Zunächst einmal war der Lötschberg ein Eisenbahntunnel, während dieser hier ein Autobahntunnel ist. Es gibt also strukturelle und bauliche Unterschiede zwischen den beiden Projekten. Beim Lötschberg war mein Arbeitgeber ein privates Unternehmen, jetzt ist es das Bundesamt für Strassen und damit hat sich auch das ganze Umfeld geändert, andere Personen, andere Befindlichkeiten. Letztlich gibt es aber auch viele Gemeinsamkeiten, denn es geht immer um den Bau von Tunneln, ob für Züge oder für den Strassenverkehr.
Sie sind aus dem Tessin und leben im Tessin. Sie haben aber auch viele Jahre in der deutschsprachigen Schweiz gelebt und gearbeitet. Was bedeutet der Gotthardtunnel für Sie?

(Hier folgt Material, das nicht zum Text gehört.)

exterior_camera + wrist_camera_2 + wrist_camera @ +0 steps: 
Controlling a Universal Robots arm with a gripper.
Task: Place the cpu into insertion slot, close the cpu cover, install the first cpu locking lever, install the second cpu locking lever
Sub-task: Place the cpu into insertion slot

Der Gotthardtunnel ist ein Wahrzeichen, eine hochkarätige Ingenieurleistung, die weltweit Tunnelbaugeschichte geschrieben hat. Nach dem Bau der zweiten Röhre wird der Gotthard eines der wenigen Bergmassive der Welt sein, das von nicht weniger als sechs Tunneln durchquert wird. Ausserdem, und das ist ein nicht zu unterschätzender Punkt, ist es die Verbindung zwischen zwei Kulturen, zwischen zwei Lebensarten, zwischen Nord und Süd. Gleichzeitig ist sie auch ein Bindeglied für den nationalen Zusammenhalt der Schweiz. Und schliesslich ist sie aus praktischer Sicht eine wichtige Strassenverbindung.
Der Gotthard-Eisenbahn-Basistunnel wurde sogar früher als geplant eröffnet, obwohl bei Projekten dieser Grössenordnung Verzögerungen häufig vorkommen. Wann soll die zweite Gotthardröhre eröffnet werden?
Die Eröffnung der zweiten Gotthardröhre planen wir für 2029. Ich bin sicher, dass wir dieses Ziel erreichen werden; daran habe ich keinen Zweifel. Mein Team und ich arbeiten jeden Tag hart und leidenschaftlich daran, dieses Ziel zu verwirklichen.